God is always a combination of very simple and very
profound. He uses the foolish things of this world to confound the wise. (1
Corinthians 1:27). There are times when we are asking Him to answer a question
or answer a prayer, and He does it in a way that sometimes we don’t understand
because it seems too simple, or it comes in a way that we are not able to
recognize because we’re looking for all kinds of bells and whistles. The way to
please God is to believe in Jesus? But that’s too easy. Ah, but is it? We can say
we believe, but do we really? We can say we will follow Him, but will we?
I know a woman who really drives me nuts. She is so negative
all the time that she can spoil any good feeling with her negative comments. It’s
like she walks around with a black cloud over her and she just wants to rain on
everyone else’s parade. But one day when I was being really driven nuts by her,
I saw her give money to a nearly passed out young man on the street. He was either
drunk or high and looked like he’d been sleeping in the doorway he was in for
days if not weeks. She didn’t think twice about it though, and she didn't judge him, she just handed him
some money, from her heart. It made me feel ashamed that she drives me so
crazy. We all have our issues, and mine are no better or worse than anyone else’s,
so who am I to look at her and judge? So what if she’s negative – who knows
what kind of life she’s had. Instead of wishing she’d go away, I need to start
thinking of her with love and compassion and start praying for her that
whatever has given her so much sadness will be released and that she will be
filled with the love of God just as she is pouring out what little she has for
others, so that her pain can be replaced by His joy.

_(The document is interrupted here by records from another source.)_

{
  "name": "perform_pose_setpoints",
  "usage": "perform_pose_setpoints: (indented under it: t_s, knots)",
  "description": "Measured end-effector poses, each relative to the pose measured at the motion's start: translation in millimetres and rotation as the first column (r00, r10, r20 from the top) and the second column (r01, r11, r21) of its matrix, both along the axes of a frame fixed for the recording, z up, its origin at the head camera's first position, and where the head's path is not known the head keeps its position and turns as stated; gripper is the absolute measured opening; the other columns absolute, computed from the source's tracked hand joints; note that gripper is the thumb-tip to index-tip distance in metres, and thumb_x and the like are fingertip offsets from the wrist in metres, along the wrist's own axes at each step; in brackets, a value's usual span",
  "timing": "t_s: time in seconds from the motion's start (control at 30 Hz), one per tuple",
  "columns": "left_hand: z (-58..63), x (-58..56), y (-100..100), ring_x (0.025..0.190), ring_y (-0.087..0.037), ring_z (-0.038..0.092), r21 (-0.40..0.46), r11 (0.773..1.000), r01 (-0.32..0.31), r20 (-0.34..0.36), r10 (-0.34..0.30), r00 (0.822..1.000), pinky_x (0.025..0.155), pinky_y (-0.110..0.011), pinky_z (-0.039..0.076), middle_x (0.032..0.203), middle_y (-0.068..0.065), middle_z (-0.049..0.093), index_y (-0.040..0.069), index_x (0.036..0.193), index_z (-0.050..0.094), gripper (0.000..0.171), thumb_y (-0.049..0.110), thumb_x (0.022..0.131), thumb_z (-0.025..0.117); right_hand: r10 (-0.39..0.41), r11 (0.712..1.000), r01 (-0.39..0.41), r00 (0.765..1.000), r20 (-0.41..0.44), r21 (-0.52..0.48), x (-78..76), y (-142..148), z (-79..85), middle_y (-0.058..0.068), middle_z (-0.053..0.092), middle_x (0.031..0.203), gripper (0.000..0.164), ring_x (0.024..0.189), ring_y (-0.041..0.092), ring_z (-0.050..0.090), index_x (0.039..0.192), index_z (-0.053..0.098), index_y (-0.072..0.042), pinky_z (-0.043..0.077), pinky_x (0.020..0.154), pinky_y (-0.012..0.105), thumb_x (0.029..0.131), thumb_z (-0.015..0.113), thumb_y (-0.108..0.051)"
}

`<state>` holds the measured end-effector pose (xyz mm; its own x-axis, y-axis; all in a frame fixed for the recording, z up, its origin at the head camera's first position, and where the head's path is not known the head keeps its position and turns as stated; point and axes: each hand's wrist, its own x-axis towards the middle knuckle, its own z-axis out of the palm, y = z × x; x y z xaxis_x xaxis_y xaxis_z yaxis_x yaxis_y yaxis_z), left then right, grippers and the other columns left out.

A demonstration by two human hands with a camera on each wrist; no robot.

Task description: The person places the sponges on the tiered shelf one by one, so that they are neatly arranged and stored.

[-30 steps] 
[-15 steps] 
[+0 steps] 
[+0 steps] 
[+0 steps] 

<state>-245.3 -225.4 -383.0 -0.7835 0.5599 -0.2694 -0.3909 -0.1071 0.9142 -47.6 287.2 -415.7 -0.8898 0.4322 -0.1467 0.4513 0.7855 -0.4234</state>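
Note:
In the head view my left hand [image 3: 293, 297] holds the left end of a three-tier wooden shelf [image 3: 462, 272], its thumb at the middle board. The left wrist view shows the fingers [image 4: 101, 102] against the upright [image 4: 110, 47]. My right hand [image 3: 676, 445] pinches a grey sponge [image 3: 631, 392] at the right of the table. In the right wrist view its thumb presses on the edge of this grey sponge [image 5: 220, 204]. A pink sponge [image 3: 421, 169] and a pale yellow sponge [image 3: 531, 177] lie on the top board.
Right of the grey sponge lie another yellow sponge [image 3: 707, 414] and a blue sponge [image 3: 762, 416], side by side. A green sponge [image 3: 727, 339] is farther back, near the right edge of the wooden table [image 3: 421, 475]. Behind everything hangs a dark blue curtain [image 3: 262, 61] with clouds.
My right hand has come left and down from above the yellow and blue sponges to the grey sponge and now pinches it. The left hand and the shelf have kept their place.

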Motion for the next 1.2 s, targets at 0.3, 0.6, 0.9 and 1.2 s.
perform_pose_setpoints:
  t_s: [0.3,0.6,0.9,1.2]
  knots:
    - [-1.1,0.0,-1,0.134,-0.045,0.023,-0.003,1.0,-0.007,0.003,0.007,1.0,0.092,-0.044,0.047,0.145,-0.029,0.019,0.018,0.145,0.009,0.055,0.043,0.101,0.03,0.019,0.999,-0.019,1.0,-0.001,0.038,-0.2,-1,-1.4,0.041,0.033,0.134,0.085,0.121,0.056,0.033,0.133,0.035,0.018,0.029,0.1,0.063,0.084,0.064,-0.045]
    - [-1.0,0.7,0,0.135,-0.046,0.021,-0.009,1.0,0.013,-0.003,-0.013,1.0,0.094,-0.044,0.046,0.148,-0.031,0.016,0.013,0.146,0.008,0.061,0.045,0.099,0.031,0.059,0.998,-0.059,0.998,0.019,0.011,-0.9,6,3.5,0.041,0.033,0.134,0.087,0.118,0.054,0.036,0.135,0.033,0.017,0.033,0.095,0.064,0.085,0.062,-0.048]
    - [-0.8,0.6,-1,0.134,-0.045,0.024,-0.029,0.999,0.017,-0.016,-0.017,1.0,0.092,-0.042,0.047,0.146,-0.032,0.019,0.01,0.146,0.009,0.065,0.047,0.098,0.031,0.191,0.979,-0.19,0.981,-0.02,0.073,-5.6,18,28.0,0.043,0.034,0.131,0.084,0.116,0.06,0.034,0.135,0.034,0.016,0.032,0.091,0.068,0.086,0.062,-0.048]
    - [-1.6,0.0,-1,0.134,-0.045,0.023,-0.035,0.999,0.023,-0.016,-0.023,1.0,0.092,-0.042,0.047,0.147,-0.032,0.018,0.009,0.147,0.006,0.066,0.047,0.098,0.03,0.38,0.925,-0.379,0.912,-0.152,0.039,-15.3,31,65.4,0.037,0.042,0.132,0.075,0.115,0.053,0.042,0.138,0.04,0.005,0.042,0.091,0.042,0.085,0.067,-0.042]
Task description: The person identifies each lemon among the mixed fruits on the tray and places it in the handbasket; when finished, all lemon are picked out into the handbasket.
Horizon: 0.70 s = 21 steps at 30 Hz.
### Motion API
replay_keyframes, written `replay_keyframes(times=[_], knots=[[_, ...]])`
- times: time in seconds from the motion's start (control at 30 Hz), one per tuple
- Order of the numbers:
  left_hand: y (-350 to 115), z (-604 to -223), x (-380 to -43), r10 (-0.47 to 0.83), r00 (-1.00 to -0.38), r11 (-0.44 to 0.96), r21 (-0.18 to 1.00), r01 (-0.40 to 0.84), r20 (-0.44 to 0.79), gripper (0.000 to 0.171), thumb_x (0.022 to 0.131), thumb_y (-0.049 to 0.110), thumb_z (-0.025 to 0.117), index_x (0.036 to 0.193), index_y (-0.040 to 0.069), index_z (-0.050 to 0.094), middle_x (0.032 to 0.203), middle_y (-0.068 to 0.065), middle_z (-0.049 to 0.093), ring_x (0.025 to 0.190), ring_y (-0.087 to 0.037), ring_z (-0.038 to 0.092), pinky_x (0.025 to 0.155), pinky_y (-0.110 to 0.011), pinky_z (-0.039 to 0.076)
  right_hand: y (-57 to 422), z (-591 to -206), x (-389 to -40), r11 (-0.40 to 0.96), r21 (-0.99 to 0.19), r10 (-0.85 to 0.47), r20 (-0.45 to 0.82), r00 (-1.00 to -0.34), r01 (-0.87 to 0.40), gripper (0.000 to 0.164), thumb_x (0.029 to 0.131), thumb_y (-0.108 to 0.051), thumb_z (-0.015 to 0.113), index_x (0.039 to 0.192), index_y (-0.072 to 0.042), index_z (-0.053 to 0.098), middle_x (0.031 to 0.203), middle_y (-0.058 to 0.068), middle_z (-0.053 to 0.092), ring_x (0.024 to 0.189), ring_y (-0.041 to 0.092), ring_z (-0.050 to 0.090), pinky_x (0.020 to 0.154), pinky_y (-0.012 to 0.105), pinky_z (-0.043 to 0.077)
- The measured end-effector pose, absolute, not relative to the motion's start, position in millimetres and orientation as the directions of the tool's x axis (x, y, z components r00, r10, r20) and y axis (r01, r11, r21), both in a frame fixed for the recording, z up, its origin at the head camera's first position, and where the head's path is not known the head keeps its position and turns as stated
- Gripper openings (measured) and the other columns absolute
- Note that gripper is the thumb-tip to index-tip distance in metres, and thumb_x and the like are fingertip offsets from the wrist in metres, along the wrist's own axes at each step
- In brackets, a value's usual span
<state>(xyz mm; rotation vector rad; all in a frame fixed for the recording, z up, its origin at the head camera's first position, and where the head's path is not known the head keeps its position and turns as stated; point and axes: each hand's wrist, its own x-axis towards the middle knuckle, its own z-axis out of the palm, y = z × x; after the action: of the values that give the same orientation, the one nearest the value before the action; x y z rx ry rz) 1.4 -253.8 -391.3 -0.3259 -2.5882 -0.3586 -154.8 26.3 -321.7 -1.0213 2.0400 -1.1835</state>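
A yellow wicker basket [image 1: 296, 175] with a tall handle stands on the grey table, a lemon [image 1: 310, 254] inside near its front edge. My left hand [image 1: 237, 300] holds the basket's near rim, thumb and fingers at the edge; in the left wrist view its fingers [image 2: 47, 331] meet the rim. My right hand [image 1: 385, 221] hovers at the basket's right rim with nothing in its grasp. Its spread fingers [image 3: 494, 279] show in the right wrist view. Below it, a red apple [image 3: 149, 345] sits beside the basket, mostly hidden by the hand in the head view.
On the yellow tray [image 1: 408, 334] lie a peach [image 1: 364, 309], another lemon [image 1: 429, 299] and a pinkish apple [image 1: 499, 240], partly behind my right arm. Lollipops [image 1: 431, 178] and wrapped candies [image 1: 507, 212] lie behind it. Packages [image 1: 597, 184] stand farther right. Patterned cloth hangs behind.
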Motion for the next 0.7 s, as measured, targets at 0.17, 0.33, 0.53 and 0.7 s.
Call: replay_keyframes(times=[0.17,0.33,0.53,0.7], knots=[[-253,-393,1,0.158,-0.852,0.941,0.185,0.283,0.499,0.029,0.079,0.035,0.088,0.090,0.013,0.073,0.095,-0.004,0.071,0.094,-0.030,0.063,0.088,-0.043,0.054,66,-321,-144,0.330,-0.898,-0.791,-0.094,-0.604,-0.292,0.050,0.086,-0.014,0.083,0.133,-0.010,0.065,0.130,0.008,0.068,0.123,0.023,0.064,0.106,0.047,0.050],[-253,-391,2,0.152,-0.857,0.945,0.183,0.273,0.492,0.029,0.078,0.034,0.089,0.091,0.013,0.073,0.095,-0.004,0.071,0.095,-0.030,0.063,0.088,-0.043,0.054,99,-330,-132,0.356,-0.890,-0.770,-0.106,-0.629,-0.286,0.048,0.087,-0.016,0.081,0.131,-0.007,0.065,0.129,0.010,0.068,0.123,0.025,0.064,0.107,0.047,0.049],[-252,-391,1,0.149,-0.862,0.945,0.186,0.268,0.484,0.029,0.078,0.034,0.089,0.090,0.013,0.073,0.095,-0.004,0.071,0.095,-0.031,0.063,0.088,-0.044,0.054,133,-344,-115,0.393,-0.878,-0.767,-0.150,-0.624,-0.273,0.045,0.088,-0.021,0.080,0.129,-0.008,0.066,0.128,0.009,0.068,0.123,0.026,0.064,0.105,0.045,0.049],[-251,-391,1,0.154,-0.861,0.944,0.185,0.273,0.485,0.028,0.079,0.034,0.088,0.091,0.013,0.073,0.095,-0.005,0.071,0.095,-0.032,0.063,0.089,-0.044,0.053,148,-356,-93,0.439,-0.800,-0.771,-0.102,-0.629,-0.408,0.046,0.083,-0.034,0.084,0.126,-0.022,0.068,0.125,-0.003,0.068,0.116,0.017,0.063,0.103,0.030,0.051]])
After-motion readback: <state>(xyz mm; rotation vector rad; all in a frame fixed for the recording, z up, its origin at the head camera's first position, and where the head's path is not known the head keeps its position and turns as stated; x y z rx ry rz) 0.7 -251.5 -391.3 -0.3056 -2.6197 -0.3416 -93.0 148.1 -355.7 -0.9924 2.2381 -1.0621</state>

At the event last night I saw someone who reminded me of the
life I used to live. He is someone I know from my new life, but I had seen a
picture of him a few weeks ago from another event, standing in a group with a man I used to
love. They don’t know each other at all as far as I know, they just happened to
be at the same event receiving awards for their respective organizations. The
juxtaposition of the man I used to know and the one I know now in my new life
was odd to me at the time when I saw it, and funny in its own way because they
don’t know each other, but I know both of them, and they know me in very
different ways from very different times in my life. So I was thinking about this
strange juxtaposition, and then on my way home I walked through the area near
where I spent so many years, some of them when I was in love with this same
man. All at once it came over me that I was not in love with him any more and I
didn’t remember why I ever was. It was such a liberating feeling. There was a
time right after I was born again that I asked the Lord to take the pain of
loving this man out of my heart and He did, but even though I haven’t felt that
pain, I hadn’t really thought about whether or not I could love him again. On
my way home last night, as I walked through a light rain that was falling, I
knew that even if I literally bumped into him on the street, I wouldn’t care at
all. If you only knew the depths of my despair when he betrayed me and deserted
me at a time when I needed him the most, if you only knew how badly he had used
my love and broken my heart, if you only knew how I did not want to live any
more, you would understand how miraculous that really is. All the pain and all the hurt had been replaced by joy.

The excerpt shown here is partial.